Temitope Oriola, a criminology professor at the University of Alberta, says internal cases against police officers should be completed within a year, in order to maintain public trust.

Oriola helped shape legislation on police oversight and was named special advisor to the Alberta government on its review of that province’s police act in 2021.

“It is too long, it is too costly and it serves seemingly to frustrate individuals who would dare to try,” said Oriola.

“Positive engagement cannot be there when it takes nearly a decade to hold a couple of police officers accountable.”

Some of the delays in this case can be attributed to a number of other criminal and judicial matters that unfolded at the same time. The RNC Act says any investigation of a police officer must be paused while other court matters are heard first.

In this case, that would include a criminal investigation of Buckle by the Alberta Serious Incident Response Team — the details of which were never made public, with charges never laid — and Abbass’s matter before the provincial Court of Appeal.

A bald man has a slight smile. A circular surveillance sits on the wall behind him.

The RNC Act is from 1992, and Oriola says police legislation needs to be updated with the times.

“The law must always be a living, breathing organism, one that grows and evolves as a society evolves,” he said. “When that does not happen, society begins to play catch-up.”

Newfoundland and Labrador is not alone in this, he said, but the onus is on elected leaders to ensure laws and policies are updated regularly.

Oriola began researching police misconduct under the lens of excessive force but said he believes the text messages between Buckle and Smyth should not be downplayed in the broader spectrum of possible wrongdoing.

“For better or worse, such communication, however seemingly private, is evident of perspective and orientation, the attitudes that people bring to their jobs and of course to their decision-making process,” said Oriola.

“Why do we form such protective rings around the individuals who are soiling what seems to me … the reputation of police service?”

Oriola said the case highlights the inherent risks when the mental health act is applied in haste.

Abbass wants to see legislative change to the Mental Health Care and Treatment Act in relation to the checks and balances that are required for detainment.

A man is standing behind a wooden podium.

Abbass says he’s not satisfied with some aspects of the commission’s probe and believes it could have gone further, or been sent back for another police investigation.

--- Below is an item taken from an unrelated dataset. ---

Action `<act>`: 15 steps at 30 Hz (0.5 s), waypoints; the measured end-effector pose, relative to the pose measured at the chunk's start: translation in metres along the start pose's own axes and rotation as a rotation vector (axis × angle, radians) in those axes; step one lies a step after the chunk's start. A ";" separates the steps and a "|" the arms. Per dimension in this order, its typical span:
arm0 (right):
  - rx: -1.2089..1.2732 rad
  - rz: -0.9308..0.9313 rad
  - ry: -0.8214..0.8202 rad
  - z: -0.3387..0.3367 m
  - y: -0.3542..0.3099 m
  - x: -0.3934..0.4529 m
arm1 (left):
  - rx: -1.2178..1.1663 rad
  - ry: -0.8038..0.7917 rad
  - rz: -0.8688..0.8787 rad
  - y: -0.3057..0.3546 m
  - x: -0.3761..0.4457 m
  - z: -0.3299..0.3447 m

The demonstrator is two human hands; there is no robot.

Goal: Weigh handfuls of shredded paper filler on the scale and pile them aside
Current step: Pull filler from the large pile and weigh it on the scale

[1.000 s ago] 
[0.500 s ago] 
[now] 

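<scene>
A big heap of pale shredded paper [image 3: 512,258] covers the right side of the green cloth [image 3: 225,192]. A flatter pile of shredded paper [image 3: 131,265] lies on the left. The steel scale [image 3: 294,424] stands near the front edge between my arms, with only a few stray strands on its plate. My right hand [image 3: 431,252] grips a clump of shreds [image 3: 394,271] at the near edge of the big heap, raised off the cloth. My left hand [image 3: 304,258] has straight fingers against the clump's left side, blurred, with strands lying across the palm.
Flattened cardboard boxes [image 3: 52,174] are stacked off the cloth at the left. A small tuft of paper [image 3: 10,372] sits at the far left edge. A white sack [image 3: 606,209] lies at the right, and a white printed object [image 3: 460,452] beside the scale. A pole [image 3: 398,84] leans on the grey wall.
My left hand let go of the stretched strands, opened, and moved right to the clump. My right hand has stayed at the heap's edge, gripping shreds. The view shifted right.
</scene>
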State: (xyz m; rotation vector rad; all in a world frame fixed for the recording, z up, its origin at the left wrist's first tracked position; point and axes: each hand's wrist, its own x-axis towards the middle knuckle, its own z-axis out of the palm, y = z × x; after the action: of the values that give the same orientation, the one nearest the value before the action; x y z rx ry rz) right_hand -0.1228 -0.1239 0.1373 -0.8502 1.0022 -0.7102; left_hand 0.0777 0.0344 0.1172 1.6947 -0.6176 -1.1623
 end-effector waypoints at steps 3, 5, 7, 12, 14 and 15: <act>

The text messages revealed at the inquiry were discovered on second look by widening the search dates. Abbass believes the time and date stamp was altered, although previous reports say there was no information to suggest wrongdoing.

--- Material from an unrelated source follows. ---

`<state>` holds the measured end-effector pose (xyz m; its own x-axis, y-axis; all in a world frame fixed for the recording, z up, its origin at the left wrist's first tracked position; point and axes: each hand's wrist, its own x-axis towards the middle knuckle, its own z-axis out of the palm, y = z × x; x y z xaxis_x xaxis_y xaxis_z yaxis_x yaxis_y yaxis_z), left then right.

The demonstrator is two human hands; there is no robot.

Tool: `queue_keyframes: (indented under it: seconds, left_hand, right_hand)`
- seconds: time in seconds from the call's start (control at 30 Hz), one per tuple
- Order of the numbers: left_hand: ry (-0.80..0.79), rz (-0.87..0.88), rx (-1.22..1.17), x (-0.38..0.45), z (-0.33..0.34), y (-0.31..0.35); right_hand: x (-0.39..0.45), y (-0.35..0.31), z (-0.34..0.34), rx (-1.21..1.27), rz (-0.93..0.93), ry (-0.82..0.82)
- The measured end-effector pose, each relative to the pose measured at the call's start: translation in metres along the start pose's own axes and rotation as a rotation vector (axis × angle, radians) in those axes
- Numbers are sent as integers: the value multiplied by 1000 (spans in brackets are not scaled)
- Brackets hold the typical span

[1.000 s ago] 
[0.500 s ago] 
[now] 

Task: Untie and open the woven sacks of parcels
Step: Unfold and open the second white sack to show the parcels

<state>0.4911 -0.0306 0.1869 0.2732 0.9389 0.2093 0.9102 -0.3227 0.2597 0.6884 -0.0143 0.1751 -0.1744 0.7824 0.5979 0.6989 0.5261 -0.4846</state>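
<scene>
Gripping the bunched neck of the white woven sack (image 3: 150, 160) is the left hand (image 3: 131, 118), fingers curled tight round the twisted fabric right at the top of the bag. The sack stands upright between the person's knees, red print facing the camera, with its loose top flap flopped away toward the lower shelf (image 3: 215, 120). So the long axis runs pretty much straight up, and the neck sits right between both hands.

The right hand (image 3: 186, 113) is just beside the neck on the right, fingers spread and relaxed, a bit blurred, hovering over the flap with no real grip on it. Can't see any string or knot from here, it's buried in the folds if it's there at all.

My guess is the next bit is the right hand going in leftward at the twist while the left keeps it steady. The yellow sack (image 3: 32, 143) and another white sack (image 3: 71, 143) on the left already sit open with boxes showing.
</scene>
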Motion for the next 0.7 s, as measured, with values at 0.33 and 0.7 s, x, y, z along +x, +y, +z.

He’s also frustrated that he was never given a copy of the findings of the criminal investigation of Buckle, and whether charges were recommended to the province’s director of public prosecutions. Charges were never laid.

For now, he said, public hearings — if and when they happen — are better than nothing at all.

“At least to get people asking questions about what’s going on and why this culture of impunity exists in our police force, because it doesn’t seem like it’s helping the public’s faith in policing in the province,” Abbass said.

“The RNC as an organization structure, I don’t have a lot of faith.”